Maybe everyone is right and let his last days be an old man with a eyepatch talking to people who could give two ****s about him.
 
If they really wanted to do this movie, if they were truly committed to it, it would've happened already.
 
BlackHardKnight said:
U know those line are bad....and with good talent it's still bad....but Indy is his porject. And he has the final say so on this project with Steve or Frank think differently.

Maybe everyone is right and let his last days be an old man with a eyepatch talking to people who could give two ****s about him.


That's the problem.
He's a doddering old fool.

A burden on humanity.
Face it, the man is a waterhead
 
Do remember folks that George did write Indiana Jones 1-3 as well. I gave up hope on this a while back simply because George cold never like a script written by someone besides himself. Do undestand that its pretty hard to get a supernatural relic for Indy to go after that is bigger then The Cup Of Christ or The Arc of The Covenant.
 
BloodyWolverine said:
Do remember folks that George did write Indiana Jones 1-3 as well. I gave up hope on this a while back simply because George cold never like a script written by someone besides himself. Do undestand that its pretty hard to get a supernatural relic for Indy to go after that is bigger then The Cup Of Christ or The Arc of The Covenant.
What about Christs nut cup?
 
This is actually very old news...The rejection of Darabont's script by Lucas happened months ago. Since that time there has been a draft turned in that both Lucas and Spielberg agreed on.
 
BloodyWolverine said:
Do remember folks that George did write Indiana Jones 1-3 as well. I gave up hope on this a while back simply because George cold never like a script written by someone besides himself. Do undestand that its pretty hard to get a supernatural relic for Indy to go after that is bigger then The Cup Of Christ or The Arc of The Covenant.
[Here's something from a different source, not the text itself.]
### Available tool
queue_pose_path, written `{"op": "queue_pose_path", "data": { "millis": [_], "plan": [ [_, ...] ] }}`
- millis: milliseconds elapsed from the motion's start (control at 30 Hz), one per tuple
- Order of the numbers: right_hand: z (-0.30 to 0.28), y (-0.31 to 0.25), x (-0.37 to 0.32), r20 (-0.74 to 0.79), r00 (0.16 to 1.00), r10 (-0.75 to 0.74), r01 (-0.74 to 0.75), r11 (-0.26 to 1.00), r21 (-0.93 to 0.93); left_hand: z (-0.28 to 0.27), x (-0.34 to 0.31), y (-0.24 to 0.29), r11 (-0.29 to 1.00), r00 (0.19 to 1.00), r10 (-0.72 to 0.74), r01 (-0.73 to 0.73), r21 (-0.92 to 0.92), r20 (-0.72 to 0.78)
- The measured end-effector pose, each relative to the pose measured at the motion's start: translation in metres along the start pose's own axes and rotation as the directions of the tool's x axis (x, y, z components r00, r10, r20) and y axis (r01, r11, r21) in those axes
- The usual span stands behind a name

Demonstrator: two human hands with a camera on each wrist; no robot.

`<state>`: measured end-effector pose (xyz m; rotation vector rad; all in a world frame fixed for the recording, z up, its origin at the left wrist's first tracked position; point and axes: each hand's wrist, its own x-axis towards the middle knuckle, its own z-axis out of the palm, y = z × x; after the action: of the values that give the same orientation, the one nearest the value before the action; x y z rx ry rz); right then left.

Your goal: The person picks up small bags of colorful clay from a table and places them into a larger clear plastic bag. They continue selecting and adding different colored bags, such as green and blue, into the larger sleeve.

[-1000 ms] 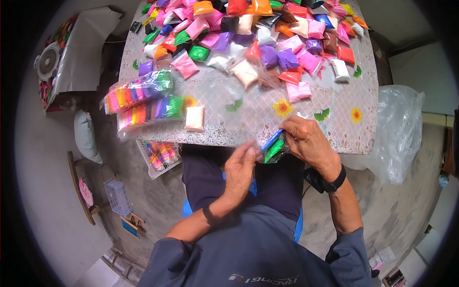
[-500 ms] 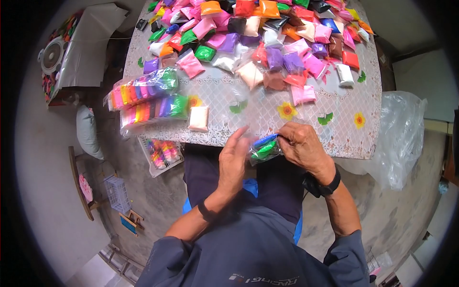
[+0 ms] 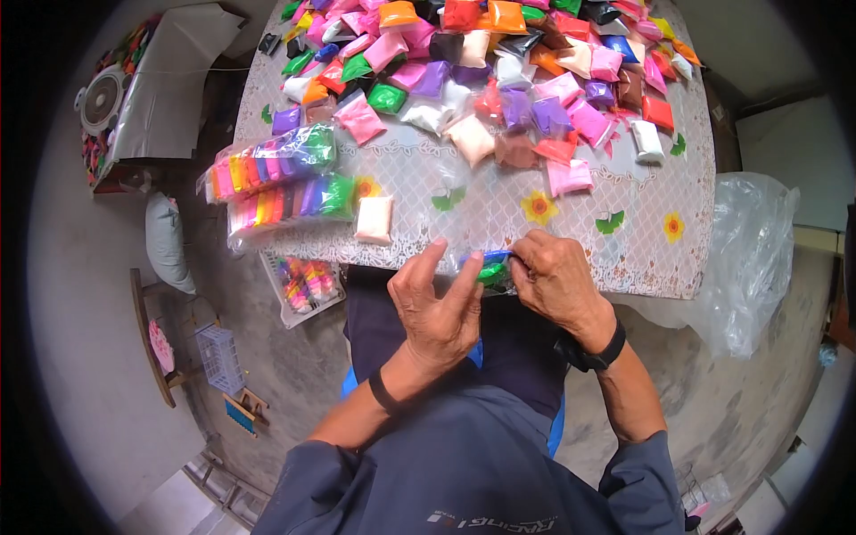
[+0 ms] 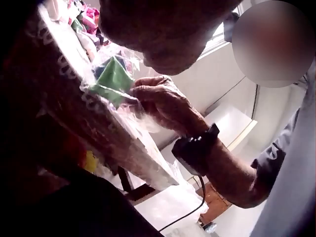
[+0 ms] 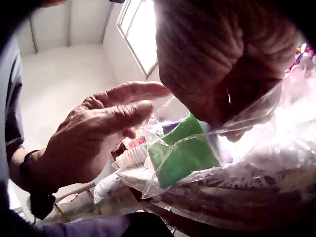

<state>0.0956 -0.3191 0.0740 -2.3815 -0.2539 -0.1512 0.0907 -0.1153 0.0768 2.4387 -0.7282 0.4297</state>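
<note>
At the table's front edge, my right hand [image 3: 560, 278] pinches one end of a clear plastic bag [image 5: 163, 170]. Inside the bag lie a green packet [image 3: 491, 273] and a blue packet [image 3: 497, 256]; the green one [image 4: 114, 81] faces the left wrist view. My left hand [image 3: 437, 309] is just left of the bag, fingers extended and apart, with the fingertips close by its left end. In the right wrist view the left hand [image 5: 96, 131] shows straight fingers beside the clear film. The right fingertips are partly hidden behind the right hand itself there.
Many coloured packets [image 3: 431, 80] are heaped across the far side of the table. Two filled clear bags [image 3: 285, 201] lie at the left, next to a cream packet [image 3: 374, 220]. Below the left edge stands a white basket [image 3: 290, 312]. Clear plastic sheeting [image 3: 744, 267] hangs at the right.
The left hand's fingers have spread out from near the bag's end. The right hand and the bag have shifted slightly left, and the bag now lies flatter, closer to the table edge.
</note>
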Motion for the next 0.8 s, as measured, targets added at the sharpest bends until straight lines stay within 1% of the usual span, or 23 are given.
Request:
{"op": "queue_pose_path", "data": {
  "millis": [33,67,100,167,233,333,367,433,567,633,667,733,767,800],
  "plan": [
    [0.0,0.0,0.0,-0.006,1.0,-0.012,0.012,1.0,-0.006,-0.002,0.003,-0.001,0.997,0.996,0.081,-0.081,0.012,-0.029],
    [0.001,-0.001,0.0,-0.008,1.0,-0.012,0.012,1.0,-0.005,-0.006,0.007,0.001,0.994,0.992,0.11,-0.108,0.026,-0.068],
    [0.001,-0.001,-0.001,-0.008,1.0,-0.008,0.007,1.0,-0.005,-0.011,0.008,0.002,0.993,0.991,0.113,-0.111,0.027,-0.068],
    [0.002,0.0,-0.002,-0.008,1.0,0.0,0.0,1.0,-0.004,-0.019,0.006,0.003,0.988,0.982,0.152,-0.156,0.019,0.116],
    [0.004,0.001,-0.002,-0.02,1.0,-0.002,0.002,1.0,-0.013,-0.016,0.009,0.008,0.99,0.984,0.137,-0.141,0.031,0.11],
    [0.006,0.005,-0.002,-0.035,0.999,-0.025,0.027,0.999,0.047,-0.009,0.015,0.013,0.984,0.99,0.065,-0.084,0.157,0.124],
    [0.005,0.005,-0.002,-0.035,0.999,-0.026,0.028,0.999,0.046,-0.005,0.014,0.011,0.984,0.99,0.065,-0.084,0.157,0.123],
    [0.003,0.006,-0.002,0.013,1.0,-0.02,0.018,0.997,0.081,0.001,0.013,0.008,0.978,0.991,0.057,-0.08,0.194,0.121],
    [0.005,0.015,-0.004,0.057,0.998,-0.009,0.003,0.994,0.109,0.001,0.009,0.008,0.983,0.983,0.08,-0.106,0.153,0.168],
    [0.008,0.016,-0.005,0.003,1.0,-0.017,0.017,0.99,0.14,-0.001,0.008,0.008,0.981,0.975,0.13,-0.153,0.122,0.18],
    [0.007,0.016,-0.005,0.003,1.0,-0.015,0.015,0.99,0.14,-0.002,0.007,0.007,0.981,0.975,0.131,-0.154,0.121,0.181],
    [0.006,0.018,-0.005,0.05,0.998,-0.049,0.043,0.991,0.126,-0.005,0.007,0.008,0.972,0.964,0.179,-0.203,0.114,0.195],
    [0.004,0.016,-0.005,0.051,0.998,-0.047,0.041,0.991,0.126,-0.006,0.006,0.009,0.973,0.964,0.179,-0.203,0.113,0.196],
    [0.003,0.014,-0.004,0.061,0.995,-0.082,0.074,0.989,0.129,-0.008,0.006,0.011,0.974,0.964,0.184,-0.205,0.099,0.191]
  ]
}}
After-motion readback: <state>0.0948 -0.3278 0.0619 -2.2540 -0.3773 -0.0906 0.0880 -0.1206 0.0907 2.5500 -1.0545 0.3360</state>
He is credited as writer because it was his basic story. He did not write the scripts. Lawrence Kasdan wrote Raiders, Willard Huyck & Gloria Katz wrote Temple of Doom and Jeffrey Boam wrote The Last Crusade. George Lucas is credited as writer on so many projects simply for coming up with the basic story. He has only written a handful of scripts in his career and only directed 6 major motion pictures, 4 of them being Star Wars films.
 
Finally someone said it, this news is ridiculously old, they have a new guy writing the script, I'm not sure who but.... this is oldddddd.....
 
TheVileOne said:
If they really wanted to do this movie, if they were truly committed to it, it would've happened already.
Yeah. It semes like they just do this Indy 4 stuff now to annoy the fans like its a sick joke.
 
Why the hell does he have a beard... yet shave of the hair on his neck? WTF? He has the most disgusting, fat neck ever... he should cover it up or go on a diet!